A second problem with deliberation is that a process that relies on achieving consensus is vulnerable to who allege unfairness as a negotiating tactic. The instruction book I used Tuesday night calls for the moderator to solicit ideas from people who feel their voices were not heard in the small group discussions. (I didn't do this, though.) If some participants in a deliberative meeting complain that their voices were not heard, they may truly have been excluded, or they may just be trying to gain a bargaining advantage. I continue to hear, as state health care exchanges open this week, complaints from opponents that the 2010 health care law was passed with only Democratic votes--"rammed through," as some put it. While that is true, I don't know that Republicans can plausibly charge that their views were deliberately ignored. President Obama met repeatedly with people from both parties through the summer of 2009, including Iowa's Republican Senator Charles Grassley. It was Grassley and the other Republicans who withdrew from these talks, in the wake of Tea Party tantrums at local congressional appearances in August 2009. (And then there were those alleged "death panels," and Sarah Palin charging that she would have been forced to have an abortion under the law, ...) I'm certain that Obama would have loved to get Republican votes for the law, or any version of it--the optics would have been way better, not to mention it would have reduced the need for bargaining with provider interest groups. But there were simply no Republican votes to be had.
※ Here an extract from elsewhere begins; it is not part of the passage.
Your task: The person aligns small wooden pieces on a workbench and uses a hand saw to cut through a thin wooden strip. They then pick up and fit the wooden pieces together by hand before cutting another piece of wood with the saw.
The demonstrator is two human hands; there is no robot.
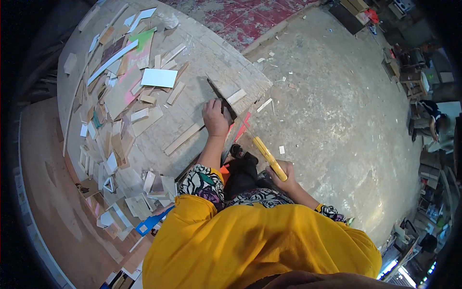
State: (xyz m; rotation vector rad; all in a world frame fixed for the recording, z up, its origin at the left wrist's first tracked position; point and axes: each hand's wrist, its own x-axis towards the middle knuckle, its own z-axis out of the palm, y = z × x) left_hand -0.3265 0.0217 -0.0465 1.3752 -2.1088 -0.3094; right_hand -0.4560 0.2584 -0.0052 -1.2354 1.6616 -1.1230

In spite of the potential pitfalls of deliberative democracy, though, one look at the mess the federal government is in this week is all it takes to know there has got to be a better way than what we're doing.

Saturday, May 4, 2013

Health care

(President Harry S. Truman, an advocate of national health insurance.)

It's been a tough week for the Affordable Care Act, the health care reform law passed in 2010 and currently in the implementation phase. A Politico story (see below for link) validated a spurious claim that has been making the rounds in the last year, to wit, that members of Congress are seeking to exempt themselves from provisions of the law mandating purchase of insurance from purchasing exchanges. President Obama is being criticized by members of his own party for lack of leadership and failure to communicate on health care, with Montana Senator Max Baucus saying "I just see a huge train wreck coming down" as the law is implemented. And Friday Caroline Humer of Reuters news agency reported few insurance companies are enrolling in the state-level insurance exchanges, which makes it questionable whether those exchanges will be able to operate as intended.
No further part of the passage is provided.